5-HT1B receptor knockout mice exhibit an enhanced response to constant light.

Abstract

Serotonin (5-HT) can act presynaptically at 5-HT1B receptors on retinal terminals in the suprachiasmatic nucleus (SCN) to inhibit glutamate release, thereby modulating the effects of light on circadian behavior. 5-HT1B receptor agonists (1) inhibit light-induced phase shifts of circadian activity rhythms, (2) attenuate light-induced Fos expression in the SCN, and (3) reduce the amplitude of optic nerve-evoked excitatory postsynaptic currents in SCN neurons in vitro. To determine whether functional disruption of the 5-HT1B presynaptic receptors would result in an amplified response of the SCN to light, the period (tau) of the circadian rhythm of wheel-running activity was estimated under several different conditions in 5-HT1B receptor knockout (KO) mice and genetically matched wild-type animals. Under constant light (LL) conditions, the tau of 5-HT1B receptor KO mice was significantly greater than the tau of wild-type mice.
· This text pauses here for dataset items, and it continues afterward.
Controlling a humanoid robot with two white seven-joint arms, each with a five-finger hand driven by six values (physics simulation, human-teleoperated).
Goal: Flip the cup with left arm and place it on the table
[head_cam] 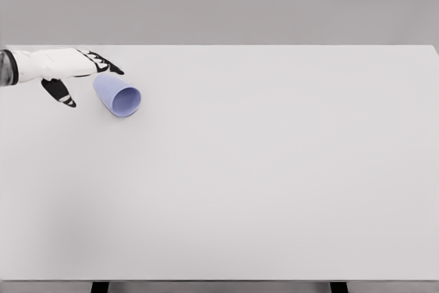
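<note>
A pale blue cup (118, 95) lies on its side on the white table (260, 169), at the far left, with its mouth facing the front right. My left hand (81, 77) comes in from the left edge just above and to the left of the cup. Its fingers (103, 64) stretch out over the cup's closed end and the thumb (60, 92) hangs down to the cup's left. The hand is open and holds nothing. The right arm does not show.
The table's far edge (274, 46) runs just behind the hand. Its front edge (219, 280) lies along the bottom of the picture, with two dark legs below it.
</note>
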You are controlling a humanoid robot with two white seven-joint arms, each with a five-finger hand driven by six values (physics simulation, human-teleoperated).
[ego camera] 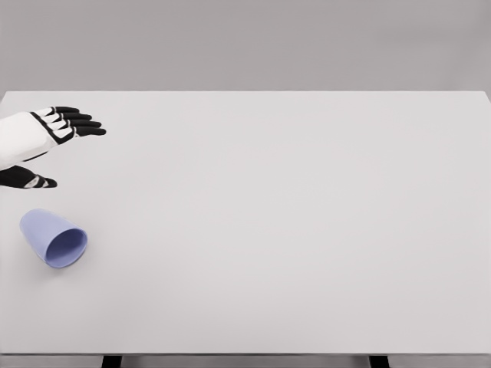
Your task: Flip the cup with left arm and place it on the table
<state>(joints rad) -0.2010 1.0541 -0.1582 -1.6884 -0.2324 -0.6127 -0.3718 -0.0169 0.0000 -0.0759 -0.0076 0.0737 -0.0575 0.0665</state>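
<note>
A wide, pale grey table (pixel 291 222) fills most of the frame, its far edge running straight across the upper part of the picture, with a plain darker grey wall behind it; two short dark legs of the stand show at the very bottom edge. The left hand (pixel 47 142) comes in from the left edge in the upper left of the frame, its white forearm and palm cut off by the border. Its black fingers (pixel 83 124) are stretched out straight toward the right, lying close side by side, while the thumb (pixel 31 181) juts out separately lower down, so the hand is spread and holds nothing. Whether it hovers above the tabletop or rests on it cannot be told from this view. Below the hand, in the lower left of the frame, lies the light blue cup (pixel 54 238). It is on its side on the table, its closed base pointing to the upper left and its open mouth turned to the lower right, toward the camera, so the inside of the rim is visible. The cup sits under the thumb, apart from it with a strip of bare table between them, and nothing touches it.
</note>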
A quantitative analysis of the wheel-running activity revealed no differences between wild-type and KO mice in either total activity or the temporal distribution of activity under LL conditions, suggesting that the observed increase in tau was not a function of reduced activity. Under constant dark conditions, the period of the circadian rhythm of wheel-running activity of wild-type and 5-HT1B receptor KO mice was similar. In addition, no differences were noted between wild-type and 5-HT1B receptor KO mice in the rate of reentrainment to a 6 h phase advance in the 12:12 light:dark cycle or in phase shifts in response to a 10 min light pulse presented at circadian time 16. The enhanced response of the SCN circadian clock of the 5-HT1B receptor KO mice to LL conditions is consistent with the hypothesis that the endogenous activation of 5-HT1B presynaptic receptors modulates circadian behavior by attenuating photic input to the SCN.